The 6.2 in the Roadmaster worked fine with a 3,000 lb Coleman pop-up but fell flat on its face with the aerodynamics of a TT. Have run the numbers for a Cadillac Fleetwood conversion and am faced with the same thought process as you. My choices are a 6.5/4L80 with a center mount turbo (not enough room on the passenger side for a turbo plus plumbing) from a Hummer or van or a Dmax/4L80 combo.

If I go the 6.5, it will be mechanical pump and standalone controller. This will be built from the ground up, using an AMG block and all the fun stuff. Due to the price, if I go with the Dmax, it will be a take out from a known good truck or Van. Any tranny guy worth his salt can make the 4L80 handle anything the Dmax can put out stock.

Looked at all the offerings from Europe and Asia and, while some looked good, parts availability and ease of installation brought me back to the GM diesels everytime. Size and weight wrote paid on the Cummins and the FlowerJoke was just wrong. The 6.5 with a mechanical pump is by far the most flexible conversion engine for these cars.

Don't worry about the weight. Both the 455 (and the 389 that was probably in it to start with) were very heavy engines to start with. The Roadmaster had a SBC in it and the 6.2 only dropped the front springs 1/2 inch.

The Bonnie used the same chassis as lots of commercial vehicles and your parts guy, or suspension guy can match weight and height on a set of springs for you straight from the books. You'll probably have to upgrade the brakes and would suggest the largest sway bars you can get, front and rear. The Roadie actually handled better after the diesel.

The best all round gears are 3.23 to 1, using 235/75/15 tires. In third, with the torque locked up, the numbers were dead on the power curve of the 6.2/6.5 up to about 65 MPH. If you can build your 4L80 to tow in 4th, a set of 3.42 or 3.73 will probably work as well but you will suffer with the mileage. In OD and 3.23s, with no trailer, the engine will just lope along and give you great mileage. If you can locate a 5 bolt, full floating axle the right width, this would be best. The 10 bolts had some real outer bearing problems when loaded.

Your chassis mods are good but I would suggest looking real closely at the rear wheel arches. The overhang on these cars is significant. Add an extra 500 lbs. to the furthest extreme of that overhang and your putting alot of stress on those arches. Make sure the reinforcement follows all the way forward to your side rails. Have seen the siderails fracture due to the action of a load distributing hitch.

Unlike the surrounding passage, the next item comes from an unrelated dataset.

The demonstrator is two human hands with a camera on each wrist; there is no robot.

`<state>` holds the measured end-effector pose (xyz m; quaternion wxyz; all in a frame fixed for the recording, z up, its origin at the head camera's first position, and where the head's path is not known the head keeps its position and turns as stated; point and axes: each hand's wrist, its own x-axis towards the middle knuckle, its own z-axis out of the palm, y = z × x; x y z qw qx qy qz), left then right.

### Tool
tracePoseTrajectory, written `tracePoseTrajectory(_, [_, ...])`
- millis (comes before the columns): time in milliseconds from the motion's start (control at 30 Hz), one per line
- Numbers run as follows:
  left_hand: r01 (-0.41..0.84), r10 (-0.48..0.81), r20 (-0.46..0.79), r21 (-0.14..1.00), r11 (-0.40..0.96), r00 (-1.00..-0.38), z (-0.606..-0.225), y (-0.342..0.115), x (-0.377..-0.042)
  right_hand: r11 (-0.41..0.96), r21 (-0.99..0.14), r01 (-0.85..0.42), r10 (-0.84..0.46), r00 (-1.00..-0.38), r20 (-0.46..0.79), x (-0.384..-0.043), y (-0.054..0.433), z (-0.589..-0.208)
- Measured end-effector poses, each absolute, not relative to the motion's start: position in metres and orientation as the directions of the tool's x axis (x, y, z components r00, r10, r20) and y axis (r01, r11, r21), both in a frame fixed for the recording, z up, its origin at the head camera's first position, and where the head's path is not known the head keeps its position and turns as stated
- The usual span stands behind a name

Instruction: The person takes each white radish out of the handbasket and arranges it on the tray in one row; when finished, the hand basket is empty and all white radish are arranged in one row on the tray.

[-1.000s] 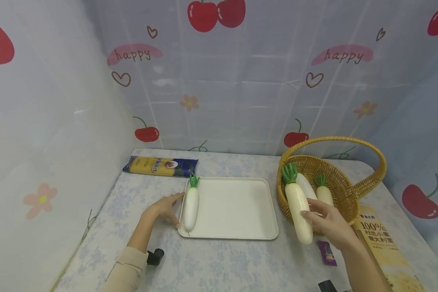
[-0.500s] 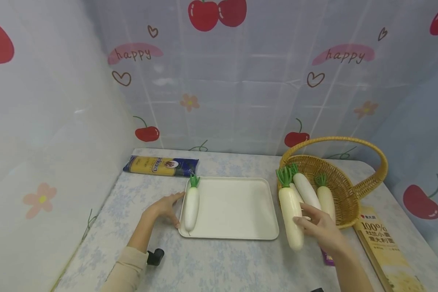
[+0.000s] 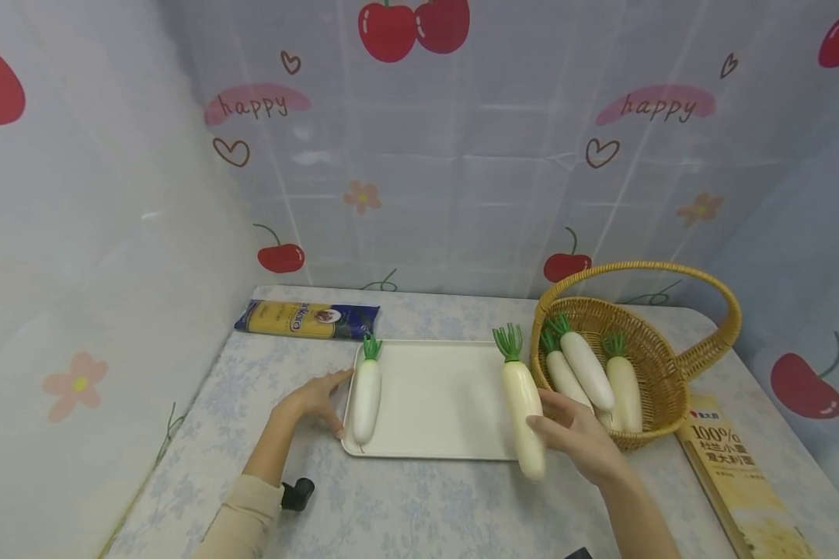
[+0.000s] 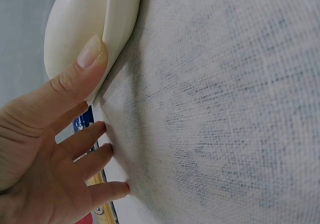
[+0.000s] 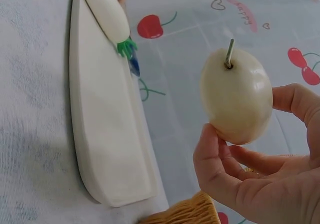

Sounds like a great conversion, though a 66 Bonnie without the 389, just doesn't sound right. On the other hand, if its not a collectable, and you can justify it as a daily, than all the power to you. Actually with all the crap we have on these newer cars, and the associated nuisance repairs, it may actually make sense. Good luck on your project.

Bill

rockwool
09-18-2011, 15:17
I continued looking into modern diesels and even though they might be rare, European diesel V8's often weigh less than 600lbs and for that reason alone could be worth an extra effort looking for. Aluminum blocks might work just fine for your needs.

This is for example Audi's 4.2L TDI:


Dimensions:

length: 520 millimetres (20.5 in),

mass: 255–257 kilograms (562–567 lb) (automotive - 15 kilograms (33 lb) lighter than its 4.0 V8 TDI predecessor, 4 kilograms (9 lb) lighter than the all-aluminium alloy Mercedes-Benz (http://en.wikipedia.org/wiki/Mercedes-Benz) 4.0 V8 CDI diesel engine).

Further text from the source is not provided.